» **WORK INSTRUCTION**: Work through the data below and copy out every line where "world" is found.

(Source records)
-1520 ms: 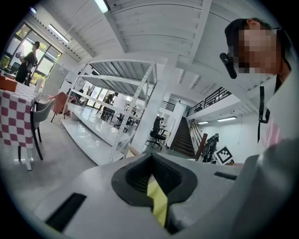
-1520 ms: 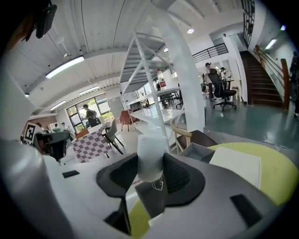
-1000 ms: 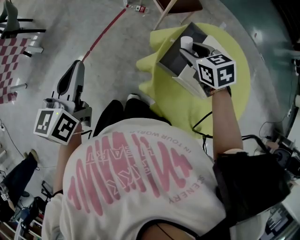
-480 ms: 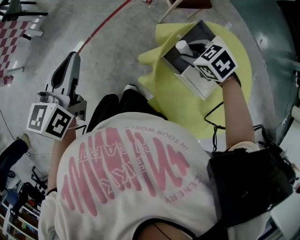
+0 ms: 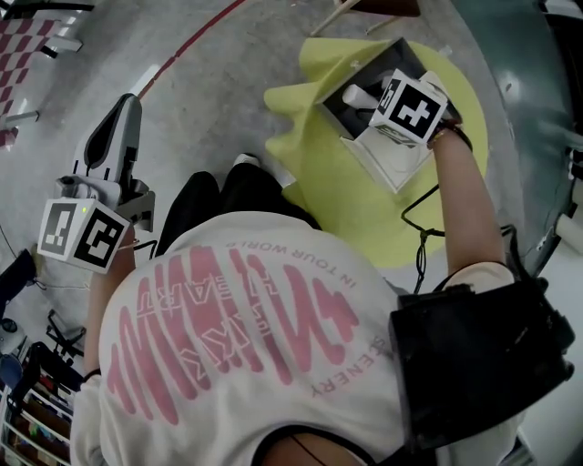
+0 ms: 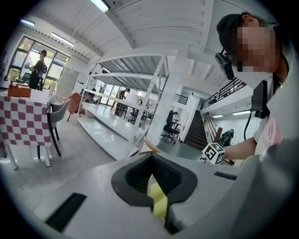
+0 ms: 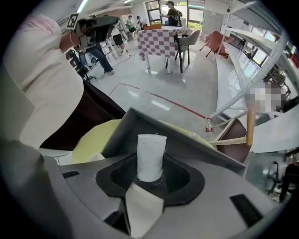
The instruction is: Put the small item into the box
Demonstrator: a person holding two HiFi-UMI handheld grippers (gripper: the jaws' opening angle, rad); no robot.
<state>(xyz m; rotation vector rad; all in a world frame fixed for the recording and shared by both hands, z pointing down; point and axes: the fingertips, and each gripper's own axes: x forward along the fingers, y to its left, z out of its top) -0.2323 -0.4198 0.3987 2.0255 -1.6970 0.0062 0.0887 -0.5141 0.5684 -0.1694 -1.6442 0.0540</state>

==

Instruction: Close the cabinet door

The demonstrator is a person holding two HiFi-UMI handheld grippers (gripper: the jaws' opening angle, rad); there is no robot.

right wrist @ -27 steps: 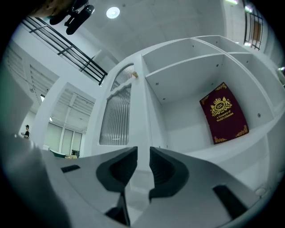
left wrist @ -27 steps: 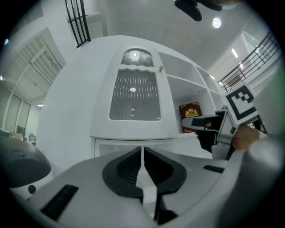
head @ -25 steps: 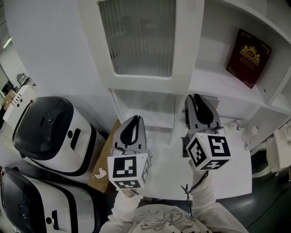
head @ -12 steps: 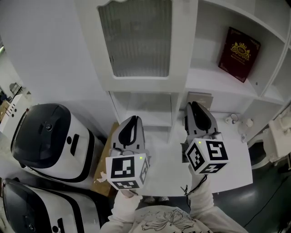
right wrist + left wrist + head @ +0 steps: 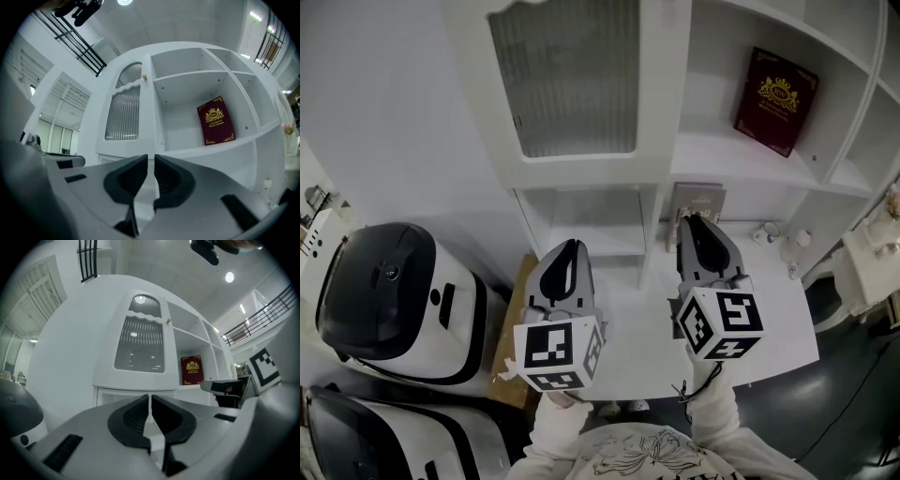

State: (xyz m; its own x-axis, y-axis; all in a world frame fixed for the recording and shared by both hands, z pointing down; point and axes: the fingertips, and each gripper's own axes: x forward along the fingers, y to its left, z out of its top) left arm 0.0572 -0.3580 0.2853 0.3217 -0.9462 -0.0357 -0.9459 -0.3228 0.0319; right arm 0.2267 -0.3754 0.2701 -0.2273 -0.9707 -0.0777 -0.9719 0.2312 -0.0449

» **PROBLEM SOLUTION**:
<state>(xyz m; rotation vector rad; all in a world frame fixed for the recording and shared by both hands, z pointing down; point and axes: the fingertips, and each gripper's own axes: x forward along the fingers, y to its left, z out of its top) -0.2323 -0.4198 0.3987 2.0255 -1.6970 0.0062 0.0887 -0.5141 0.5684 -0.1694 -1.6442 0.0540</state>
State: (xyz m; its own x-axis, y-axis; all in a world frame fixed for the recording and shared by both hands, z pointing down; point and axes: the fingertips, and each gripper's own axes: x forward along the fingers, y to its left, z out of its top) left arm 0.0572 -0.3580 0.2853 0.3217 -0.9462 -0.0357 -0.9459 -0.3228 0.0319; right arm 0.2267 -0.3754 0.2701 -0.2273 -0.9707 -0.0777 -0.9719 0.2312 -0.0449

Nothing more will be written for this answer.